Religião sempre é um assunto bem espinhoso de se lidar, principalmente nos dias atuais. Apesar disso, o terror sempre procurou mergulhar nesse assunto de inúmeras formas e coincidentemente se tornou quase que o genero que mais combinou com a temática.
A A24 nos últimos anos tem entregado os mais interessantes filmes do gênero, sendo que quase uma produtora para ideias mais experimentais em Hollywood. Obras como A Bruxa, Hereditário e Saint Maud são filmes da empresa que exploram e se encaixam muito bem no quesito em abordar a temática religiosa em seus roteiros.
Dirigido pela dupla Scott Beck e Bryan Woods, Herege, é um filme com todos os trajetos do estúdio que que vai trazer questionamentos acerca da religião e como isso afeta o mundo de uma maneira bem simples e interessante. Ele se utiliza de duas jovens protagonistas para trazer esse embate entre a reflexão do vilão sobre o mundo e uma possibilidade de fé real, usando bases conhecidas da cultura pop e indagando um discurso mais palpável para propor uma reflexão ao telespectador de forma genial, ainda que tenha um pequeno declínio em seu ato final.
Na trama, somos apresentados à história de Paxton e Barnes, duas jovens missionárias mórmons que passam o tempo tentando recrutar novos fiéis, mas a tarefa parece impossível. Um dia, ao pararem em uma casa isolada, elas conhecem o Sr. Reed, um homem que aparenta estar genuinamente interessado em ouvi-las. Quando diversos elementos da calorosa recepção começam a passar a mensagem de que a situação talvez seja mais perigosa do que parece, as duas precisarão confiar na fé se quiserem sobreviver.

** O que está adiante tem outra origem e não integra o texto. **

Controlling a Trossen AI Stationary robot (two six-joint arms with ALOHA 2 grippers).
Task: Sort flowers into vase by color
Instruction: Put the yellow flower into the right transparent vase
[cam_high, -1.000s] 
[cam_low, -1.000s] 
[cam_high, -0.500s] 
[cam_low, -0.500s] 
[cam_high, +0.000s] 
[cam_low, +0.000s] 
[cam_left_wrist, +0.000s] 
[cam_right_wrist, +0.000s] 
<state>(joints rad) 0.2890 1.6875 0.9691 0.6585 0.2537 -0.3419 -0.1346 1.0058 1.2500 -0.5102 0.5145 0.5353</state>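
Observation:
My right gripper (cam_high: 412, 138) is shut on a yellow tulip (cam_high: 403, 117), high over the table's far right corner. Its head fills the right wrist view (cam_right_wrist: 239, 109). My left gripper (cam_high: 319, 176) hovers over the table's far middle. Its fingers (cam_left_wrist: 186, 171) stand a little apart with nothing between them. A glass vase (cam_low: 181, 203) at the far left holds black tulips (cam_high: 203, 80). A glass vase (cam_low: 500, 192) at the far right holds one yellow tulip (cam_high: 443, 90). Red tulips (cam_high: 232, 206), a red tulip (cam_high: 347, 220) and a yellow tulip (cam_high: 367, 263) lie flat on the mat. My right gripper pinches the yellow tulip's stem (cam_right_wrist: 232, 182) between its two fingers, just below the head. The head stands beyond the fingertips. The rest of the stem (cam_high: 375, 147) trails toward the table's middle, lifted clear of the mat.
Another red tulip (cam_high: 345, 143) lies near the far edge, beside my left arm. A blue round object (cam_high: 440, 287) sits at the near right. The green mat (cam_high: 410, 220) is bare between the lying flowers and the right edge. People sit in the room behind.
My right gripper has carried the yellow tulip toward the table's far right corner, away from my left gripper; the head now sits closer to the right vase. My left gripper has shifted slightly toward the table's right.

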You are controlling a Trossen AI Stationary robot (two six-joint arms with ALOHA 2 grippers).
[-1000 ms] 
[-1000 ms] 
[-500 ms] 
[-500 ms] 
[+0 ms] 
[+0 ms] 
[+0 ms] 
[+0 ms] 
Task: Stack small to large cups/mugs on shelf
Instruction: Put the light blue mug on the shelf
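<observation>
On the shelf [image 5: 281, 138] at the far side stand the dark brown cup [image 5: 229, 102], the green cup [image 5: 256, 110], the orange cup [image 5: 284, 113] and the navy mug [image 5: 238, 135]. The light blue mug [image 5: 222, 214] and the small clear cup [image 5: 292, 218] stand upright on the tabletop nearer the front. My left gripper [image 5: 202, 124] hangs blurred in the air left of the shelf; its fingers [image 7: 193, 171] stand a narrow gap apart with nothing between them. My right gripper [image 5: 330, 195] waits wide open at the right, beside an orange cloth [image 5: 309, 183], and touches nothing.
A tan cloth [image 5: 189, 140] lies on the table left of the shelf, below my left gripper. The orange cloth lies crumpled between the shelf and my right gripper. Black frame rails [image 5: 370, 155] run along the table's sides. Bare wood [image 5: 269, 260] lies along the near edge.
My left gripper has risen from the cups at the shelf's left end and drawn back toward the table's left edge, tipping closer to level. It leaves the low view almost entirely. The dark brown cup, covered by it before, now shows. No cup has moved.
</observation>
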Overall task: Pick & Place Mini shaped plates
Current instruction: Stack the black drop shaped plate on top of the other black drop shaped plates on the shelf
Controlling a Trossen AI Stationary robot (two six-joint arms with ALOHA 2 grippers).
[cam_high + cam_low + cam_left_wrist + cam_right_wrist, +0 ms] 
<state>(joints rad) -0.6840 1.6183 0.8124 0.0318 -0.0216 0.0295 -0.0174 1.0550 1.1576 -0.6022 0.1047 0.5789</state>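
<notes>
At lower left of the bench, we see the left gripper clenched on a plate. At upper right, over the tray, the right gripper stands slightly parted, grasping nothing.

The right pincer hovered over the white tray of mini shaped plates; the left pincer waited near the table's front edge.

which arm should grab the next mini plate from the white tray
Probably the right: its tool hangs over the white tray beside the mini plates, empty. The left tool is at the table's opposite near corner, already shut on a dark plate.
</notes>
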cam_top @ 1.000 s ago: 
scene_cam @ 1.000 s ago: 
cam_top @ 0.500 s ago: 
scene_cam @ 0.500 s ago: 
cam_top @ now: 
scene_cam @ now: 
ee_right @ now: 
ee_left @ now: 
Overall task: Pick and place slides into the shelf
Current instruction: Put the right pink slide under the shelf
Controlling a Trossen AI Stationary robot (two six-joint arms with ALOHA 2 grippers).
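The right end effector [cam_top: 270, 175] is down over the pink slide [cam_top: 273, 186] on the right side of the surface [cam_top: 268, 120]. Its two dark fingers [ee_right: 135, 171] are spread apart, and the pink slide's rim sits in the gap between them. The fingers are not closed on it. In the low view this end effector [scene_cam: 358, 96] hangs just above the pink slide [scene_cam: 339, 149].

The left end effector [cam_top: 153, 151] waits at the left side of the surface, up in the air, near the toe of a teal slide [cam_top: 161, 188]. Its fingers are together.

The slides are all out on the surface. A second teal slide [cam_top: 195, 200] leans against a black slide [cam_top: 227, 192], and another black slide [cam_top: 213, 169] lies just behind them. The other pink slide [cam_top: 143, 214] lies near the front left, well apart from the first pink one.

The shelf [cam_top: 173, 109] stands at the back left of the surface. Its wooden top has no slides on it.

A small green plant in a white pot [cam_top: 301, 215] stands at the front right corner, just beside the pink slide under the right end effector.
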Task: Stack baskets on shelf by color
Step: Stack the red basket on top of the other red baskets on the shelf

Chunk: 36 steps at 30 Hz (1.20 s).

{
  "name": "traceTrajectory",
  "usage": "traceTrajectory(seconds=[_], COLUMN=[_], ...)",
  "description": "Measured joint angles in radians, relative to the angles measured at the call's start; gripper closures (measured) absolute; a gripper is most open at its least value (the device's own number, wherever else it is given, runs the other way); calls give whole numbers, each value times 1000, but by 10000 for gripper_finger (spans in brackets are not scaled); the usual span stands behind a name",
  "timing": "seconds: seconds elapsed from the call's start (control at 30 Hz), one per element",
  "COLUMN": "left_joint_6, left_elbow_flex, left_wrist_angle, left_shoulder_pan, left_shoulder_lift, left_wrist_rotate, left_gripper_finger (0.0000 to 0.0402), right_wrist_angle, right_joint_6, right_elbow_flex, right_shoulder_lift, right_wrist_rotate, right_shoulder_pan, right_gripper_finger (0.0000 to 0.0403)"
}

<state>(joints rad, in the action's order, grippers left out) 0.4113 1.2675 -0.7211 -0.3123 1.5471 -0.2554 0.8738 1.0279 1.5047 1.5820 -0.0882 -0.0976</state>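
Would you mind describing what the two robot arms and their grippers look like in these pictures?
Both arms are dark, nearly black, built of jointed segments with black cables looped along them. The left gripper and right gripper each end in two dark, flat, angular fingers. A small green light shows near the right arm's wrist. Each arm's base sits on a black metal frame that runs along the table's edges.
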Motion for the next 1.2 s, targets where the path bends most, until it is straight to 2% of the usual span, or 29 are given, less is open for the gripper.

Um dos primeiros ponto a destacar do terror é seu roteiro: a construção da tensão e imprevisibilidade constante mantém o espectador a todo o momento com um ponto de interrogação na cabeça, sem saber qual será a próxima direção seguida. Junte isso a incríveis monólogos que conseguem discutir de maneira assertiva como as religiões são forçadas na maioria das pessoas, e também como a fé se tornou um comércio ao longo das décadas ( banco imobiliário ficará marcado em sua cabeça depois desse filme!) e temos um terror psicológico de grande impacto aqui.
Se no passado Hugh Grant ficou conhecido por seus papéis de mocinho nas comédias românticas, é possível afirmar que nos últimos anos o ator vem tentando quebrar com esse paradigma, entregando em Hollywood uma bem-vinda cota de personagens mais perturbados. Aqui ele encontra o tom perfeito. Trazendo uma arrogância quase que sádica, seu personagem é um manipulador que confia em seu suposto intelecto para sempre controlar o ambiente, mantendo-se um passo à frente em relação às vítimas – e a nós.
Ao lado de Grant, Chloe East e Sophie Thatcher também casam perfeitamente bem com suas interpretadas, dando vida a protagonistas que se mostram muito mais interessantes do que o inicialmente esperado, principalmente East que surpreende e até subverte na metade final.
Porém, o terceiro ato se empolga com as reviravoltas do filme e traz uma resolução um tanto que não muito condizente com o que fez durante todo seu processo, perdendo em um desfecho inflado e pouco convincente.
Com uma fotografia bonita, enquadramentos deslumbrantes e transições criativas, Beck e Woods conseguiram comprimir todos os âmbitos do longa em um produto sólido, tornando Herege tecnicamente impecável. Apesar do deslize no ato final, Herege entrega um reflexivo e intenso terror que traz questionamentos interessantes quanto a fé e a manipulação, que embora não se aprofunde tanto, esse conceito de reflexão brinca bem com a sociedade atual e a cultura pop de modo geral.